— What the task requires —
When you return the data, keep each character exactly as it appears.

— Material provided —
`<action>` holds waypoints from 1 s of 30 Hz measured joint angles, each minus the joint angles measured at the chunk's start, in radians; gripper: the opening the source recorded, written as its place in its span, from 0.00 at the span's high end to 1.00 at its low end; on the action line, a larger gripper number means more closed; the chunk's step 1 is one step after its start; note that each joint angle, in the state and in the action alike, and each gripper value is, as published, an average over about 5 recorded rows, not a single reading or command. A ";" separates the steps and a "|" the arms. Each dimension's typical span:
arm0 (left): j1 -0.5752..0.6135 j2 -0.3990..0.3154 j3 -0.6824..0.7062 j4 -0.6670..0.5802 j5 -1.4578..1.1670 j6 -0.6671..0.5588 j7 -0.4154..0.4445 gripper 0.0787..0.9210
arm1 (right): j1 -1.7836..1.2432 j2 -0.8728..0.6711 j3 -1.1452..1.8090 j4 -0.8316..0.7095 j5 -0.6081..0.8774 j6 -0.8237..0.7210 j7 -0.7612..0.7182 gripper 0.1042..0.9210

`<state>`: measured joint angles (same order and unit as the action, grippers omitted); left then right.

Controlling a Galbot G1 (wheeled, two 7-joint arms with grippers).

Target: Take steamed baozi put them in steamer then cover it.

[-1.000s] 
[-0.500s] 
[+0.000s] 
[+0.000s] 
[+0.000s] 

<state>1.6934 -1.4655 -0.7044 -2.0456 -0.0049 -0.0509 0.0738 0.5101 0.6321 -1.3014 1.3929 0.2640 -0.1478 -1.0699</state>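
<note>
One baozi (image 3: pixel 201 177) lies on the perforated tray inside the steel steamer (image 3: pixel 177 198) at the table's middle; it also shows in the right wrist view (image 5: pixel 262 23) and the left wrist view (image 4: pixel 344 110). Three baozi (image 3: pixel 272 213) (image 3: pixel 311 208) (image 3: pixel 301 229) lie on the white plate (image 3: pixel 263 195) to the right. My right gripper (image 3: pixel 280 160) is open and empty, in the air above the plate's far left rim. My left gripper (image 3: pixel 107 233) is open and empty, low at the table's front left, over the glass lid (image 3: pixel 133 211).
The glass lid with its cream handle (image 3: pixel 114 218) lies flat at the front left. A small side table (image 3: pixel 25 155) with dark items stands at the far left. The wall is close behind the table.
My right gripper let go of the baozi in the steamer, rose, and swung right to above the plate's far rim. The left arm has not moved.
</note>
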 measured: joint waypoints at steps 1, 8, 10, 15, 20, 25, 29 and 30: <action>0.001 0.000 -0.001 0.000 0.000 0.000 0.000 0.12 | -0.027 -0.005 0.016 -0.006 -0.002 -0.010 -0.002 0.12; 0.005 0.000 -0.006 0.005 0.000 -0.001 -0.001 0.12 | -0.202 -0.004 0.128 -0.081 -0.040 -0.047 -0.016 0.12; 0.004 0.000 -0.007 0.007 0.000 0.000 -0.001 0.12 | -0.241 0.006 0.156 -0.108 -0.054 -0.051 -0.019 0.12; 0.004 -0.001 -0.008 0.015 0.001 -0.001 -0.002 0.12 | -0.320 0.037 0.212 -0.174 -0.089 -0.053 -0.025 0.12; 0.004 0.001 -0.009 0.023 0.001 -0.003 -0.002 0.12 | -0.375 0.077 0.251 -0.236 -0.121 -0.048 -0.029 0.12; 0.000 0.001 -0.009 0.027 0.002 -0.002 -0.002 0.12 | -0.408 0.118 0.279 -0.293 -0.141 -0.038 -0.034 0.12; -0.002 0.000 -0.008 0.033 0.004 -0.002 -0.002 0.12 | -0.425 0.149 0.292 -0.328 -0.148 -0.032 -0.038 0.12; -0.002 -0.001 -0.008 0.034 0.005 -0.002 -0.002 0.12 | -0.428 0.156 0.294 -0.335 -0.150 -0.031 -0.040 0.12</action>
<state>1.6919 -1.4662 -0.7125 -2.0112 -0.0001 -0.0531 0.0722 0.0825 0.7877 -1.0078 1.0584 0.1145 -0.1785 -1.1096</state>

— Result of this exercise —
`<action>` holds waypoints from 1 s of 30 Hz measured joint angles, each minus the joint angles measured at the chunk's start, in radians; gripper: the opening the source recorded, written as its place in its span, from 0.00 at the span's high end to 1.00 at its low end; on the action line, a larger gripper number means more closed; the chunk's step 1 is one step after its start; note that each joint angle, in the state and in the action alike, and each gripper value is, as published, an average over about 5 recorded rows, not a single reading or command. A ";" separates the steps and a "|" the arms. Each dimension's typical span:
arm0 (left): j1 -0.5752..0.6135 j2 -0.3990..0.3154 j3 -0.6824..0.7062 j4 -0.6670..0.5802 j5 -1.4578..1.1670 j6 -0.6671..0.5588 j7 -0.4154..0.4445 gripper 0.0787..0.9210
arm1 (right): j1 -1.7836..1.2432 j2 -0.8728..0.6711 j3 -1.1452..1.8090 j4 -0.8316..0.7095 j5 -0.6081..0.8774 j6 -0.8237..0.7210 j7 -0.7612..0.7182 gripper 0.1042..0.9210

`<state>`: measured joint angles (same order and unit as the action, grippers omitted); left then right.

Controlling a Galbot G1 (wheeled, two 7-joint arms with grippers).

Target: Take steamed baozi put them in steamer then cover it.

[-1.000s] 
[-0.500s] 
[+0.000s] 
[+0.000s] 
[+0.000s] 

<state>1.6934 -1.4655 -0.7044 -2.0456 -0.0049 -0.0509 0.0738 0.5101 0.6321 -1.3014 1.3929 0.2640 -0.1478 -1.0699</state>
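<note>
One baozi (image 3: pixel 201 177) lies on the perforated tray inside the steel steamer (image 3: pixel 177 198) at the table's middle; it also shows in the right wrist view (image 5: pixel 262 23) and the left wrist view (image 4: pixel 344 110). Three baozi (image 3: pixel 272 213) (image 3: pixel 311 208) (image 3: pixel 301 229) lie on the white plate (image 3: pixel 263 195) to the right. My right gripper (image 3: pixel 280 160) is open and empty, in the air above the plate's far left rim. My left gripper (image 3: pixel 107 233) is open and empty, low at the table's front left, over the glass lid (image 3: pixel 133 211).
The glass lid with its cream handle (image 3: pixel 114 218) lies flat at the front left. A small side table (image 3: pixel 25 155) with dark items stands at the far left. The wall is close behind the table.
My right gripper let go of the baozi in the steamer, rose, and swung right to above the plate's far rim. The left arm has not moved.
</note>
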 measured: joint waypoints at steps 1, 8, 10, 15, 20, 25, 29 and 30: <action>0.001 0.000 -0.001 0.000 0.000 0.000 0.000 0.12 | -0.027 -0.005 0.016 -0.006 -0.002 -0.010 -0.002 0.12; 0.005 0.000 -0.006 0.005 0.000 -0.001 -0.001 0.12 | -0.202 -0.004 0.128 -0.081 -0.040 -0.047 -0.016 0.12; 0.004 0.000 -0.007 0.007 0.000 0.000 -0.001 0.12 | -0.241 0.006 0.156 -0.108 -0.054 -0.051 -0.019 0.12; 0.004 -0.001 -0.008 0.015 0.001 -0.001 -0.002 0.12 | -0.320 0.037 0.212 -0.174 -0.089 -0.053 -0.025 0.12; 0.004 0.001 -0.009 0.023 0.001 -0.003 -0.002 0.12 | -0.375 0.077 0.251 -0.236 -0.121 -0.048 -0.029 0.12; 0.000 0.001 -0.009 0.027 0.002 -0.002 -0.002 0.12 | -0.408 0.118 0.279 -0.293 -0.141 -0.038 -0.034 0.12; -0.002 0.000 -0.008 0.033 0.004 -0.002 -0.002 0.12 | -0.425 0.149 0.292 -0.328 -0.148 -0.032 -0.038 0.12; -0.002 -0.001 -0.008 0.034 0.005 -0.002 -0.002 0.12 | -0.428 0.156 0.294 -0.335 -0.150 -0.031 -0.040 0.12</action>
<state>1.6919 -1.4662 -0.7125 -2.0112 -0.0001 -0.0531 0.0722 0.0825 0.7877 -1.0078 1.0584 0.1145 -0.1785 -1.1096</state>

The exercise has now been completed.